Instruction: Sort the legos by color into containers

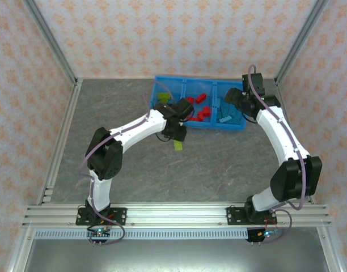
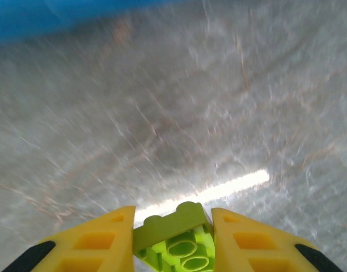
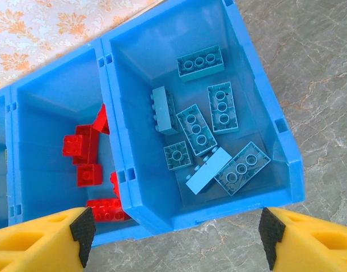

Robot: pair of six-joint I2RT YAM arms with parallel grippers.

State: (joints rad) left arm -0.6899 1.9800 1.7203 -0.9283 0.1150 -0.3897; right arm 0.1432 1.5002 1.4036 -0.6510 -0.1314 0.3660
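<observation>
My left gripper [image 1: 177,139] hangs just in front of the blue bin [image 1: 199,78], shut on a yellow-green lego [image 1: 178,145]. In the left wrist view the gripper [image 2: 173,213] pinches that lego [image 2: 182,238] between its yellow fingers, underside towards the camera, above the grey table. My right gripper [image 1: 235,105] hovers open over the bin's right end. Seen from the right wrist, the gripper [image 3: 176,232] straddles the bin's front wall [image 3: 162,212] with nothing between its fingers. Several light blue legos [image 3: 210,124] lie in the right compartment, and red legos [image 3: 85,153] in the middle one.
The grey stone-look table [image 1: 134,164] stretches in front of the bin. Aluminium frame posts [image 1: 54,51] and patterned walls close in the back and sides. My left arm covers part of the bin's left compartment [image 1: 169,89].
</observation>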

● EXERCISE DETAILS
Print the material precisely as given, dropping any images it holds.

● RESULT FOR THIS TASK
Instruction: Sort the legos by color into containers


Robot: pair of six-joint I2RT YAM arms with parallel grippers.

State: (joints rad) left arm -0.6899 1.9800 1.7203 -0.9283 0.1150 -0.3897; right arm 0.1432 1.5002 1.4036 -0.6510 -0.1314 0.3660
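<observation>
My left gripper [image 1: 177,139] hangs just in front of the blue bin [image 1: 199,78], shut on a yellow-green lego [image 1: 178,145]. In the left wrist view the gripper [image 2: 173,213] pinches that lego [image 2: 182,238] between its yellow fingers, underside towards the camera, above the grey table. My right gripper [image 1: 235,105] hovers open over the bin's right end. Seen from the right wrist, the gripper [image 3: 176,232] straddles the bin's front wall [image 3: 162,212] with nothing between its fingers. Several light blue legos [image 3: 210,124] lie in the right compartment, and red legos [image 3: 85,153] in the middle one.
The grey stone-look table [image 1: 134,164] stretches in front of the bin. Aluminium frame posts [image 1: 54,51] and patterned walls close in the back and sides. My left arm covers part of the bin's left compartment [image 1: 169,89].
</observation>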

The exercise is done, and nothing more is needed.